It can be stored as an array: [1, 2, 3, 4, 5]


2. Linked List (Pointer) Representation

  • Used for general binary trees, not necessarily complete.

  • Each node is represented by a structure/class with data and pointers to left and right children.

Example in C++:

struct TreeNode {
    int data;
    TreeNode* left;
    TreeNode* right;

    TreeNode(int val) : data(val), left(nullptr), right(nullptr) {}
};
  • This method is dynamic and allows efficient insertion and deletion.

  • Nodes are linked by pointers rather than by fixed array indices.


Which to use?

  • Use array representation for complete or nearly complete trees where you want efficient memory usage.

  • Use linked list representation for general binary trees or when the shape of the tree is irregular.
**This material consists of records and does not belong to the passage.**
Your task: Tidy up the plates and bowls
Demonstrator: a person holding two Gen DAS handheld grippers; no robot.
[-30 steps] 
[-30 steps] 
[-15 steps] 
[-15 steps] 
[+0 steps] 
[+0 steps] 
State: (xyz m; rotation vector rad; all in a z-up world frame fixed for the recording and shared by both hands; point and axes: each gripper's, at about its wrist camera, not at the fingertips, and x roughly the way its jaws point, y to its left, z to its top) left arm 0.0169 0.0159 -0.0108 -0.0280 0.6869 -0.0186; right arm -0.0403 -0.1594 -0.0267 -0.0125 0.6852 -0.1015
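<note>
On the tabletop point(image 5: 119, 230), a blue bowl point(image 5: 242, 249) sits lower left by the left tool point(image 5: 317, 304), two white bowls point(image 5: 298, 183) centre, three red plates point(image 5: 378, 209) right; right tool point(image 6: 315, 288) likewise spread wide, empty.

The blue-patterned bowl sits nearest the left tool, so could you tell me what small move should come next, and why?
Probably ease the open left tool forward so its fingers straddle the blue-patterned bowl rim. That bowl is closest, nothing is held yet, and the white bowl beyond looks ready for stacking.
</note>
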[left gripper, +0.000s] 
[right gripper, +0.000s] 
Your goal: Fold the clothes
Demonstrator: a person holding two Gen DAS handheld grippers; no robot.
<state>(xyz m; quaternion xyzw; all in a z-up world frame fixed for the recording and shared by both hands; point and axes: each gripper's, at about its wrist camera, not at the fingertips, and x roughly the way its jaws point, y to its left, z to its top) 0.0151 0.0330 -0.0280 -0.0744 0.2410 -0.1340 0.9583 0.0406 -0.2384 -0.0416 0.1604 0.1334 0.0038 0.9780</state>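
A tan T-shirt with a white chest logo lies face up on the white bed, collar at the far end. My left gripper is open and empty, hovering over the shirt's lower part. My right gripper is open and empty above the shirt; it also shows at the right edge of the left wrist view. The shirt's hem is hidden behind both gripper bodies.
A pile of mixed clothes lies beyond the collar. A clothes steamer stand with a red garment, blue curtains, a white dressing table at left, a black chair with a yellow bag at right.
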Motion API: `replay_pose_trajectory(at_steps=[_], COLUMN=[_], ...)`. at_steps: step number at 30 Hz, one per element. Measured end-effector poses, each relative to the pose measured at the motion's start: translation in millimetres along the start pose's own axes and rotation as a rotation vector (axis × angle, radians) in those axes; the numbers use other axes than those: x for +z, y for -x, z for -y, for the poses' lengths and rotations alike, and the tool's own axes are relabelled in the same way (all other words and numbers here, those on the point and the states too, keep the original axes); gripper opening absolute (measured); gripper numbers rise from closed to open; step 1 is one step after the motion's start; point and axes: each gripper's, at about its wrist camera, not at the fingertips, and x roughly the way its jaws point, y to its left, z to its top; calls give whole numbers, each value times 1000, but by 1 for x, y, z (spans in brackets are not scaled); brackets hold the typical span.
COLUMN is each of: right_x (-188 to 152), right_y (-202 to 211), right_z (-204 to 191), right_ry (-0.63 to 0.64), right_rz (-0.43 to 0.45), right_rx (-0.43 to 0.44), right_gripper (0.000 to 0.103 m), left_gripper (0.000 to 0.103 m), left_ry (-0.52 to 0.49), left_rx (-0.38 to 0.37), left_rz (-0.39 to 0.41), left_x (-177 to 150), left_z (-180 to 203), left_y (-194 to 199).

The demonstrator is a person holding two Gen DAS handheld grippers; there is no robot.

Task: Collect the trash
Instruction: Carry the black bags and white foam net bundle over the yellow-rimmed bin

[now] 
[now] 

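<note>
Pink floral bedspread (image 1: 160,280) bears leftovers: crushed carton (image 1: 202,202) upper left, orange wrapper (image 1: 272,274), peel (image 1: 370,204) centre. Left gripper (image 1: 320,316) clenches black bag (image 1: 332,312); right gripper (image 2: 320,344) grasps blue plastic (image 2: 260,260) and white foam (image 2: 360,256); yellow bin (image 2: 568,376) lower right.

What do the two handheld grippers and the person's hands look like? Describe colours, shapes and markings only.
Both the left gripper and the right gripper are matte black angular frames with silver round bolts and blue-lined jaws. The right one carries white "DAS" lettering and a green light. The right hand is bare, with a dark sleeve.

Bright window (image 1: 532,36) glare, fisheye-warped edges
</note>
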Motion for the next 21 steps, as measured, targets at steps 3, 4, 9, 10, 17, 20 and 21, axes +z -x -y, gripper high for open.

Drawbacks of Array Representation for Binary Trees

While using arrays to represent binary trees (especially complete binary trees) is straightforward and memory-efficient in some cases, it has several limitations:

  1. Wasted Space for Sparse Trees

    • If the tree is not complete or balanced, many array positions remain unused, leading to wasted memory.

    • For example, if a tree is skewed, the array size must be as large as the height of the tree, causing large gaps.

  2. Fixed Size

    • Arrays require a predefined size or resizing, which can be costly or complicated.

    • If the tree grows beyond the allocated array size, you need to create a larger array and copy elements, which is inefficient.

  3. Limited Flexibility

    • Array representation is only efficient for complete or nearly complete trees.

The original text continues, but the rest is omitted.